The Northern Mockingbirds that live on the campus of North Carolina’s Elon University might not know it, but they are a well-studied bunch. While the birds go about their business—singing, pairing up, fighting, and raising young—biology professor Dave Gammon and his students go about theirs, recording and analyzing the songs of these vocal virtuosos.
Mockingbirds sing a lot. Both females and males sing, and they can be heard any month of the year and any time of the day—and even at night.
Their singing is not only voluminous but also diverse. Mockingbirds string together series of repeated phrases, some of which are imitations of other bird species. A male may have several hundred phrases in his repertoire, although some will be in much heavier rotation than others. A typical song is about equally divided between mimicked phrases and mockingbird-specific vocalizations.
Although most bird species only learn songs during a critical period in their youth, mockingbirds have long been considered open-ended learners—meaning that they learn new songs throughout their adulthood. Parrots and European Starlings are examples of open-ended learners. However, Gammon’s research has cast doubt on this long-held assumption about mockingbirds, surprising even himself.
Gammon began studying mockingbirds in 2006 after joining the biology department at Elon University in central North Carolina. As a biologist, he was drawn to bird song because he had a good ear (he minored in music in college) and liked being outdoors. He’s always enjoyed imitating other people’s voices and mannerisms. “Studying mimicry was a natural fit,” he said.
One of the first questions he tackled was why mockingbirds mimic some species but not others. Gammon analyzed his recordings of campus mockingbirds and found that they most often mimicked the Carolina Wren, Tufted Titmouse, Blue Jay, Northern Cardinal, and Eastern Bluebird. Never-mimicked species included the Mourning Dove and Chipping Sparrow.
He tested several hypotheses and found that mockingbirds mimic birds whose songs are similar in pitch and rhythm to their own vocalizations. “When a Tufted Titmouse sings, it already sounds similar to something a mockingbird would sing,” Gammon said. The Mourning Dove is too low and slow, and the Chipping Sparrow is too high and fast.

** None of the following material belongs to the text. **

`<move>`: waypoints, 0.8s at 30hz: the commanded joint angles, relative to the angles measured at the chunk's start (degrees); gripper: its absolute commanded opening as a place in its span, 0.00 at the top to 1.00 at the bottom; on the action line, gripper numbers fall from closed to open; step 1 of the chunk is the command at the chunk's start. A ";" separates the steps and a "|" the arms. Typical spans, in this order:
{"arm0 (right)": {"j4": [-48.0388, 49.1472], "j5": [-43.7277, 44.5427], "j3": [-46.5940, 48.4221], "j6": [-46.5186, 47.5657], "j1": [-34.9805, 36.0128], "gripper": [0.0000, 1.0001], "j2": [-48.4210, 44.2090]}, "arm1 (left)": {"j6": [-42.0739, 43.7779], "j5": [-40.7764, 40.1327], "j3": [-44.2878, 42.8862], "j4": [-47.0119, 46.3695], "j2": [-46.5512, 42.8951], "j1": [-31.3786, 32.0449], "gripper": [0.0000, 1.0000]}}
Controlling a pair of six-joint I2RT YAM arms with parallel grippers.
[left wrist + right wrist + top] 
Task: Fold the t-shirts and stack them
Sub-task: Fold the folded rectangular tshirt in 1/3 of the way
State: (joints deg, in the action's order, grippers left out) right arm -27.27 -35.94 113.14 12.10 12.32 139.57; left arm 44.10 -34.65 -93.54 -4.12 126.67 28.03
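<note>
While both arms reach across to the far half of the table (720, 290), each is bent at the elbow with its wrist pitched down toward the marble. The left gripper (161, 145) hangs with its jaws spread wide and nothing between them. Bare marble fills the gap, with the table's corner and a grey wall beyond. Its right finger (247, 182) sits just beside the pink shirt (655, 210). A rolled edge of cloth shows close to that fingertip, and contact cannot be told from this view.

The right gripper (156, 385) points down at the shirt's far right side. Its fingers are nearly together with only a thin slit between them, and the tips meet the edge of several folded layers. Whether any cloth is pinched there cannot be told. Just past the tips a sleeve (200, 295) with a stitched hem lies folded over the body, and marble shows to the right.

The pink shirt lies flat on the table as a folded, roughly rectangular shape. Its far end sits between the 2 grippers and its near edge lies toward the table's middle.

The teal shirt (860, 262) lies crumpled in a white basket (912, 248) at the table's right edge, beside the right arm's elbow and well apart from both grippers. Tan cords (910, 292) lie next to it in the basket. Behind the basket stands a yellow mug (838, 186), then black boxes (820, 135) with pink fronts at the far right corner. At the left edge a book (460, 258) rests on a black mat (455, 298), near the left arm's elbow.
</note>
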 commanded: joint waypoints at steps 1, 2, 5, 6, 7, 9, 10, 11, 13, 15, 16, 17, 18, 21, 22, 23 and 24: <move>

As a follow-up, he designed an innovative experiment: for six months, he broadcast eight novel songs from four outdoor speakers on campus for two hours a day. Half were recordings of birds that don’t live in North Carolina and half were computer generated. More importantly, two of the exotic bird songs and two of the computer-generated songs were similar in pitch and rhythm to mockingbird-specific vocalizations. Gammon expected that the campus mockingbirds would imitate the real and computer-generated songs similar to theirs, but not the ones that were dissimilar.
In fact, they didn’t imitate any of the songs. Gammon combed through hours of recordings from 15 adult banded mockingbirds from that year and several years afterward and found not a single imitation of any of the new songs. “I simulated a six-month invasion of eight new species and none of their songs were picked up by the mockingbirds,” Gammon said. “I was quite convinced they would pick up something, and the fact that they didn’t was shocking.” (However, on two occasions he did hear a Brown Thrasher of unknown age mimicking one of the new songs.)
Looking at his results, Gammon began to wonder whether mockingbirds are truly open-ended learners.
He delved deeper into the question by analyzing recordings he collected of 15 banded adult males over several years. He compared the recordings of older birds to those of their younger selves to see whether older birds sang a greater variety of mimicked phrases. If so, it would provide a clue that they learn new songs throughout adulthood. His results showed no difference on average in the birds’ mimetic repertoire as they aged.
“I’ve found no solid evidence that mockingbirds are truly open-ended,” he said. “Perhaps open-ended song learning is rarer than we thought.”
Eliot Brenowitz, a professor in the Department of Biology and Psychology at the University of Washington, who was not involved in the study, called Gammon’s loudspeaker study interesting, but said he would be cautious in drawing conclusions. “A negative result is challenging to interpret,” he said. “Playing songs over speakers may not pass some motivational threshold for a bird to copy.”
What does motivate mockingbirds? Gammon would love to know. He’d also like to know why mockingbirds mimic in the first place. Do females prefer males that have a larger repertoire of mimicked phrases—and if so, why? And how do young mockingbirds learn mimicked phrases—from adult mockingbirds or directly from the mimicked species?
Gammon knows that the answers to these questions won’t come easily. “I envy those social scientists,” he said. “They can say to their subjects, ‘Write your name here and answer my questions. Oh, and write your answers in English.’”
In the absence of such a questionnaire, Gammon will continue to interview mockingbirds the only way he can: by waking up early, swatting at mosquitoes, and recording them as they sing…and sing…and sing.